Stem cell breakthrough allows male livestock to serve as 'surrogate sires'

A breakthrough in stem cell research allowed scientists to create 'surrogate sires' that produce sperm with the genetic traits of a donor animal.

So far the new technique has been used to create pigs, goats and cattle with the sole purpose of producing sperm with the DNA of another male. 

Researchers from Washington State University say it could one day solve starvation for the world's growing population - or save species from extinction.

Surrogate 'super dads' will dramatically boost the quality of livestock by allowing farmers to select the strongest DNA of each breed to reproduce. 

In experiments, mice have already fathered healthy offspring who carried the genes of donor rodents - larger animals carrying donor sperm have yet to breed. 

Project leader Professor Jon Oatley, said by selecting DNA farmers can get better dissemination of desirable traits and improve the efficiency of food production.

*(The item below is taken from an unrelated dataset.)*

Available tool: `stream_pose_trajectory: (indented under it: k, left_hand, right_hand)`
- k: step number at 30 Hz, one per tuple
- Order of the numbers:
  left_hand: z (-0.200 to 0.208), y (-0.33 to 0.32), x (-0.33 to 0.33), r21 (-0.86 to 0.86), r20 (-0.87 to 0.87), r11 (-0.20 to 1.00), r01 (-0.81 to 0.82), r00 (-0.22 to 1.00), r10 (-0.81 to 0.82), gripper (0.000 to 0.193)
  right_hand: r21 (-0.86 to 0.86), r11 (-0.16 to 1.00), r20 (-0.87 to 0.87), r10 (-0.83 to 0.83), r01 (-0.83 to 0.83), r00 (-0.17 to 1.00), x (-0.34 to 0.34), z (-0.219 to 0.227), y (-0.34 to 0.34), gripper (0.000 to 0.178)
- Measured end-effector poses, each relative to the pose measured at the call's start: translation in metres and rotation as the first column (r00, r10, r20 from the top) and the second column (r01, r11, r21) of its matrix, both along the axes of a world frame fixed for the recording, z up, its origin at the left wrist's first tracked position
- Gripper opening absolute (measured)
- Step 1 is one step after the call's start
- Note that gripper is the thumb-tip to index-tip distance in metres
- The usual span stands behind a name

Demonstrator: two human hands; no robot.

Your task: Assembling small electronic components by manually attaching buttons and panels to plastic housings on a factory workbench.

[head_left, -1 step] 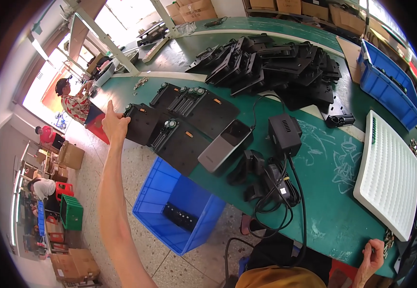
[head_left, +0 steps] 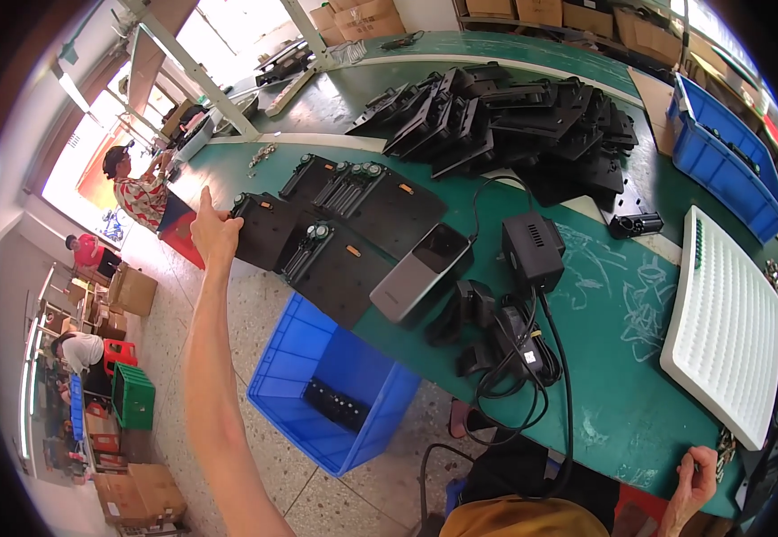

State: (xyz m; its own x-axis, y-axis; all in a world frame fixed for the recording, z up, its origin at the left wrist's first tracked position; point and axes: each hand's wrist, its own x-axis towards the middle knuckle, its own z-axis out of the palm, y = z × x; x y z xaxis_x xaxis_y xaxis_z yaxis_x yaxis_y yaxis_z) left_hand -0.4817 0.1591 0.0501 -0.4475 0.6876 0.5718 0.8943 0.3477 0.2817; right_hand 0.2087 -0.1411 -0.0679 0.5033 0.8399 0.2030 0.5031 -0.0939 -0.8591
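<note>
Two bare hands show in the head view. Your left hand (head_left: pixel 217 234) sits at 9 o'clock from the centre, index finger stretched toward 12, thumb held away from it toward 2. The other fingers are partly hidden, so I cannot tell whether they grip anything.

The nearest flat black plate with small round fittings (head_left: pixel 266 240) lies at 3 o'clock from those fingers, on the green-topped table (head_left: pixel 608 385), its left edge at your thumb; contact is unclear. Its neighbours crowd that outline, so its long axis is hard to read. Your left hand is clearly the nearer one.

At 5 o'clock from it, below the table edge, stands an open blue plastic bin (head_left: pixel 283 362) containing a dark perforated strip (head_left: pixel 337 404).

Your right hand (head_left: pixel 695 479) rests at 4 o'clock from the centre, fingers loosely bent; whether they hold anything, I cannot tell. Small metal parts (head_left: pixel 726 445) lie just beside it, toward 1 or 2 o'clock, and a white ridged tray (head_left: pixel 724 331) at 12.
</note>
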Motion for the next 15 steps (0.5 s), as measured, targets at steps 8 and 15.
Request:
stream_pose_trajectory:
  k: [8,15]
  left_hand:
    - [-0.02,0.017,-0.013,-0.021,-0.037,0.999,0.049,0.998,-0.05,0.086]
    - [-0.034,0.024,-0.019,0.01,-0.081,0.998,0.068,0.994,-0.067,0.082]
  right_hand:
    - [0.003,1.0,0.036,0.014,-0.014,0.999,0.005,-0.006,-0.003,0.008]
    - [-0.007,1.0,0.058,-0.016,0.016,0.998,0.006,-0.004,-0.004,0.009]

This is a gene-edited surrogate bull. It can't produce its own genetic offspring but in future its sperm will carry the genetic material of another bull and will pass it on to cows

This is a gene-edited surrogate bull. It can't produce its own genetic offspring but in future its sperm will carry the genetic material of another bull and will pass it on to cows

The new technique, developed by Oatley and colleagues, could have a 'major impact' on addressing food insecurities around the world.

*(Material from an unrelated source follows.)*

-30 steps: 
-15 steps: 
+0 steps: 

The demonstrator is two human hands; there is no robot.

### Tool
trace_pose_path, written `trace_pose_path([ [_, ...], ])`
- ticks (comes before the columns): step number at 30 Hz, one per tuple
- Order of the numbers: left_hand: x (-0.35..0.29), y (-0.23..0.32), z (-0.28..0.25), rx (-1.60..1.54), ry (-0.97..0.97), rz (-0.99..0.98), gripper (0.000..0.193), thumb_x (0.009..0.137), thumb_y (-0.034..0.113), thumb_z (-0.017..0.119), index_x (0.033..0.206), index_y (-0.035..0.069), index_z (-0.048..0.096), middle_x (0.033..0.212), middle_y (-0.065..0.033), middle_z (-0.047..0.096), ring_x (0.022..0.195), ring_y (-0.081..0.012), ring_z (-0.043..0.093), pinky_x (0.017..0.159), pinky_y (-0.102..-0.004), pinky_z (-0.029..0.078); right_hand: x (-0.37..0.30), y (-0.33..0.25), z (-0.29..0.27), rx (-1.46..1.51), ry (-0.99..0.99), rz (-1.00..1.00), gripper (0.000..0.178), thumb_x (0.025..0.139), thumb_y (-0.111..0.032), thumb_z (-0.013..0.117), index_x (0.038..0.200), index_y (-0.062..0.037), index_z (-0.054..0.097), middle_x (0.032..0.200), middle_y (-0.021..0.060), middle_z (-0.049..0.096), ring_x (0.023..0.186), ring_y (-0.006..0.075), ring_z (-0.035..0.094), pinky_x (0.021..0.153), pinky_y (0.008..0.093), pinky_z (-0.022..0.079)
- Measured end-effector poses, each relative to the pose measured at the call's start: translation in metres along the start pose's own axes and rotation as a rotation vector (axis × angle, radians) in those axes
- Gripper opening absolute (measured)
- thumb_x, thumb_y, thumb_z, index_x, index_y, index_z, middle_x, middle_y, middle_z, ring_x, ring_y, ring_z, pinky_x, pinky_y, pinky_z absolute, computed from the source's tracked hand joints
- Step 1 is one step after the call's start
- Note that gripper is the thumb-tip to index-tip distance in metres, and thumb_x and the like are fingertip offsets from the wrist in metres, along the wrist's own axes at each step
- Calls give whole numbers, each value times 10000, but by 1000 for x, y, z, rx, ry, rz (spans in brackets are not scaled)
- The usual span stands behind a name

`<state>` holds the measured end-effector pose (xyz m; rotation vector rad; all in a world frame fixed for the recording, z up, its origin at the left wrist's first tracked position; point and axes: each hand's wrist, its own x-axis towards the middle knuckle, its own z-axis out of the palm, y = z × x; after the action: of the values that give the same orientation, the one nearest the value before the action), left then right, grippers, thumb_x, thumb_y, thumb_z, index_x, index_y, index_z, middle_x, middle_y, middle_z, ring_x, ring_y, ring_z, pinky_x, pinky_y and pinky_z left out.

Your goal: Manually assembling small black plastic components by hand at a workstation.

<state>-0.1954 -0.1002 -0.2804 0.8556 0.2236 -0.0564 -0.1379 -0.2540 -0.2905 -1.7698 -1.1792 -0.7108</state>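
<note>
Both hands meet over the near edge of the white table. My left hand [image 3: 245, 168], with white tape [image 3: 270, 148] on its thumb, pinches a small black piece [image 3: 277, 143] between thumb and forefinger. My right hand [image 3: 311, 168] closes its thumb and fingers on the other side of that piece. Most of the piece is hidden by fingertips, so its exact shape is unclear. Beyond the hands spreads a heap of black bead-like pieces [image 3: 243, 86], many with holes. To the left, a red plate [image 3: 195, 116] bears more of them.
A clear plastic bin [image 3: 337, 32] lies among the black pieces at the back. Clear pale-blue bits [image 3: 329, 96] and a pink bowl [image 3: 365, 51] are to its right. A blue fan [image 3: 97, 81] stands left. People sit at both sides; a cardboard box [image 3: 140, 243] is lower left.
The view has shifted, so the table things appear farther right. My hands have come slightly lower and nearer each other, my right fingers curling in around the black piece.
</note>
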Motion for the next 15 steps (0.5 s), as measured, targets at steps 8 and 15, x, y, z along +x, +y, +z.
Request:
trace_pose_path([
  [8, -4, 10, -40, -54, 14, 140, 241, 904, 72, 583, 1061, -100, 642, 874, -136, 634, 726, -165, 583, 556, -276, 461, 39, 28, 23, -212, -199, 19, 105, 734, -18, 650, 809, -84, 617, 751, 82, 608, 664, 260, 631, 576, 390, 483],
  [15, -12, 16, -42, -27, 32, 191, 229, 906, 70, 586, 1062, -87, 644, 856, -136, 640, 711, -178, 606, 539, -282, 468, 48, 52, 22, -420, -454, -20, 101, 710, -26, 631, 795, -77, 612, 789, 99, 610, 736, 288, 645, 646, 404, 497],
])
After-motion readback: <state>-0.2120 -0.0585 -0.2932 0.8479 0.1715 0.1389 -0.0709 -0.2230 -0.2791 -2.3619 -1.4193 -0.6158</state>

TECHNIQUE ALLOWS ANIMALS TO REPRODUCE THE NATURAL WAY

The new technique involves switching off the NANOS2 gene in the embryo of a target animal.

This 'switches off' the ability for males of the species to reproduce.

When they can reproduce - stem cells from a donor animal are transplanted into their testes.   

Then when they reproduce they only pass on the transplanted DNA. 

Artificial insemination is rarely used with beef cattle who need to roam freely to feed and in pigs the animals have to be nearby as their sperm doesn't last long. 

Surrogates deliver the donor genetic material the natural way - through normal reproduction.

This enables farmers to let their animals interact normally. 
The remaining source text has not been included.